#### Requirement
Retype the listing exactly. Leave out the images.

#### Provided material
++++
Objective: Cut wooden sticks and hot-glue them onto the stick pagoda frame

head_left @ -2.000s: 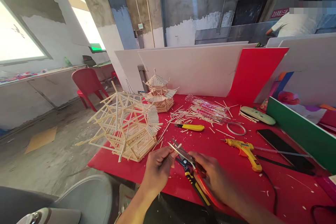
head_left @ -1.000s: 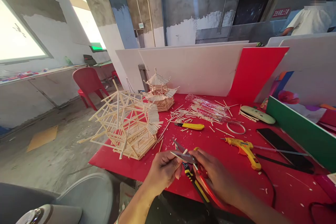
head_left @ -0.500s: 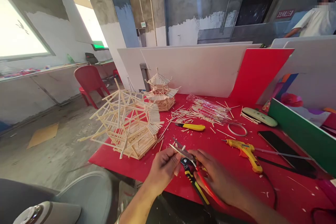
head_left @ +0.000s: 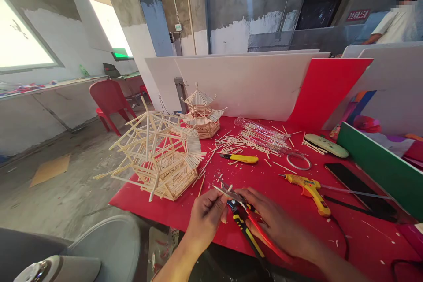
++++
#### Solution for this exercise
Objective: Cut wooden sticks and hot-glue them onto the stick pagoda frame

head_left @ -2.000s: 
head_left @ -1.000s: 
head_left @ -0.500s: 
head_left @ +0.000s: 

The submitted answer is complete.